La conservazione e la valorizzazione del nostro patrimonio archeologico e naturale al centro del  progetto “Sesa”, promosso dall’Università del Salento 
 
Quali e quanti modi esistono per tutelare e raccontare il paesaggio, come bene del nostro vasto patrimonio culturale? Il tema è fra i più attuali ed è al centro del progetto Sesa (Sistema Ecomuseale del Salento), che è coordinato dall’architetto Francesco Baratti e rientra fra le attività di ricerca condotte dai professori Francesco D’Andria e Grazia Semeraro dell’Università del Salento. Il progetto è partito con la riqualificazione dei paesaggi archeologici per poi coinvolgere  le comunità locali, impegnate a partecipare attivamente con le  proprie narrazioni, per identificare e preservare i luoghi della propria memoria, offrendo così nuove letture del territorio di appartenenza e della sua storia. In questo modo si costruiscono mappe identitarie del paesaggio, così come percepito dalle popolazioni, e si crea un’alternativa alla conoscenza del Salento, terra che vive la sua age d’or nel settore del turismo. 
E queste stesse mappe accompagnano l’elaborazione del più ampio e articolato Piano paesaggistico della Regione Puglia. Dagli anni ’90 ad oggi sono stati realizzati interventi di riqualificazione del paesaggio culturale, che hanno portato nel Salento alla realizzazione di numerosi musei diffusi: quello di Cavallino, quello del Castello d’Alceste a San Vito dei Normanni, il Parco dei Guerrieri a Vaste, gli ecomusei di Botrugno, Neviano e Acquarica di Lecce (nella foto). In tutti questi casi l’archeologia ha avuto una funzione di “leva” che ha consentito di riappropriarsi anche del contesto paesaggistico in toto e non per alcune e isolate eccellenze, con l’obiettivo di tutelarlo e valorizzarlo come ambiente di vita. 
Questa diversa impostazione di metodo è il frutto dell’evoluzione stessa del concetto di paesaggio, che corrisponde alle regole imposte dalla Convenzione europea, che impegna gli Stati membri a rivedere le loro politiche in materia di conservazione e valorizzazione.

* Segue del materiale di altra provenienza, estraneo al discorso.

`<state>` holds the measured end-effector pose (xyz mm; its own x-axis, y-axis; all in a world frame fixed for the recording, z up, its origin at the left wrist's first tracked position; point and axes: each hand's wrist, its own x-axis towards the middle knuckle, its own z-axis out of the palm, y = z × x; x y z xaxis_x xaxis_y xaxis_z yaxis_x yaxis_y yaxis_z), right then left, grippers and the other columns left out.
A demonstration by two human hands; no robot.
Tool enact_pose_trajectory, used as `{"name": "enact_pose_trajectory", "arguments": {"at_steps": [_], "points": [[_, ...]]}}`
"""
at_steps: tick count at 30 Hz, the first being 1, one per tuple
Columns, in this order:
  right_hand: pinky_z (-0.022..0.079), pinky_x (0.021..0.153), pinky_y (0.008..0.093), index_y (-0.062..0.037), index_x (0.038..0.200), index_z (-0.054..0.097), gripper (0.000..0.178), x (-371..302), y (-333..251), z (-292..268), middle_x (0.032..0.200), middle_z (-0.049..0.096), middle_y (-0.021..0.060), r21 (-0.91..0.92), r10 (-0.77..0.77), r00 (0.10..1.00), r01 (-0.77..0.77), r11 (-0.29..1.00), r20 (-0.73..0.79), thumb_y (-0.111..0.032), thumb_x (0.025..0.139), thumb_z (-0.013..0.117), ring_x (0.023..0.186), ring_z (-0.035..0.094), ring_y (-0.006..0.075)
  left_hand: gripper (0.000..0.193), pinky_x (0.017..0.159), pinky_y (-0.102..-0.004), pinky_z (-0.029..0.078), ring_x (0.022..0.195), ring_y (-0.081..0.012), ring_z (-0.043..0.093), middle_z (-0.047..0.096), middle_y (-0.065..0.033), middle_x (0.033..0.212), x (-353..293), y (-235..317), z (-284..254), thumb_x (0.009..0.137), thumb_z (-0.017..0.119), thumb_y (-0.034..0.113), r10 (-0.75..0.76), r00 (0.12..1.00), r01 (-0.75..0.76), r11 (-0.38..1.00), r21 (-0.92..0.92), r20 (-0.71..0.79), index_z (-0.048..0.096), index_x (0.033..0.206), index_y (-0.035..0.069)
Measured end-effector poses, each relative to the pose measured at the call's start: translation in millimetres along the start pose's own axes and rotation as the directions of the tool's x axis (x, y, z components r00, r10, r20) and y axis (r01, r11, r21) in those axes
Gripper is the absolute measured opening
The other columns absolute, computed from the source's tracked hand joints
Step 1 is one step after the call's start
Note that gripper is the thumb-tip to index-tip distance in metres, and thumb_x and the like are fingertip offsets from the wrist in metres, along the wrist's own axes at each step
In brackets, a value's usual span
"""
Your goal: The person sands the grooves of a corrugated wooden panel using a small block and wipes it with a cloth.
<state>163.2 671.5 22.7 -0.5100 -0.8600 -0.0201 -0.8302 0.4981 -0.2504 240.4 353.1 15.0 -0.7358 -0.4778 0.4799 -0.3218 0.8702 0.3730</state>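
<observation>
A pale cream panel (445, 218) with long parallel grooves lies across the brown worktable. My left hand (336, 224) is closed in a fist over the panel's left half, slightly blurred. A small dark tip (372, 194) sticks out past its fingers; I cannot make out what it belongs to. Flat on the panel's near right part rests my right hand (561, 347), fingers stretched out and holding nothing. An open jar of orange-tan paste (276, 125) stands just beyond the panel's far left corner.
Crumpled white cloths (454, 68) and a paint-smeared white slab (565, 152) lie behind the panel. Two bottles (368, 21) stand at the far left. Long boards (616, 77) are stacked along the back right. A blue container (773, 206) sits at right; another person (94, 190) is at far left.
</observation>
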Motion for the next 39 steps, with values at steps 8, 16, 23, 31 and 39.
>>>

Ecco come, in questa rete museale diffusa, un paesaggio abbandonato quale poteva essere quello dell’area di Vaste a Poggiardo, ora sede del Parco archeologico dei Guerrieri, è diventato un paesaggio culturale capace di trasmettere emozioni e raccontare la storia antica del territorio e della sua gente. Qui l’immaginazione ha consentito di ricostruire le fortificazioni messapiche  modellando una duna in terra su cui hanno trovato posto due torri d’assedio in legno e cinque silhouette in ferro raffiguranti guerrieri messapici a difesa del loro territorio. 
Allo stesso modo, il Museo diffuso di Cavallino è dominato da una piattaforma metallica che permette di avere una veduta d’insieme dell’area archeologica, quasi come si trattasse di un balcone affacciato sulla Storia. E così i percorsi all’interno del Museo non riguardano solo le emergenze archeologiche ma anche il paesaggio rurale  e le trasformazioni operate dagli uomini nel corso dei secoli. Fra gli ecomusei quello  delle Serre salentine di Neviano consente di  esplorare un paesaggio caratterizzato da muri a secco e “furnieddhi”, in una distesa di ulivi secolari. Nei paesaggi di pietra di Acquarica tutto ruota intorno all’area archeologica di Pozzo seccato e alle vicine tombe a grotticella, fra pajare (luoghi di deposito degli attrezzi agricoli), specchie, cave e “strittule” (strade di campagna solitamente occupate da rovi). Ogni ecomuseo diventa quindi  esempio virtuoso di come un’intera comunità, le istituzioni, gli operatori culturali possano collaborare per rendere fruibile il bene paesaggistico, che è come una ricca dote che il territorio può vantare di avere,  ma che deve ancora imparare a conoscere a fondo.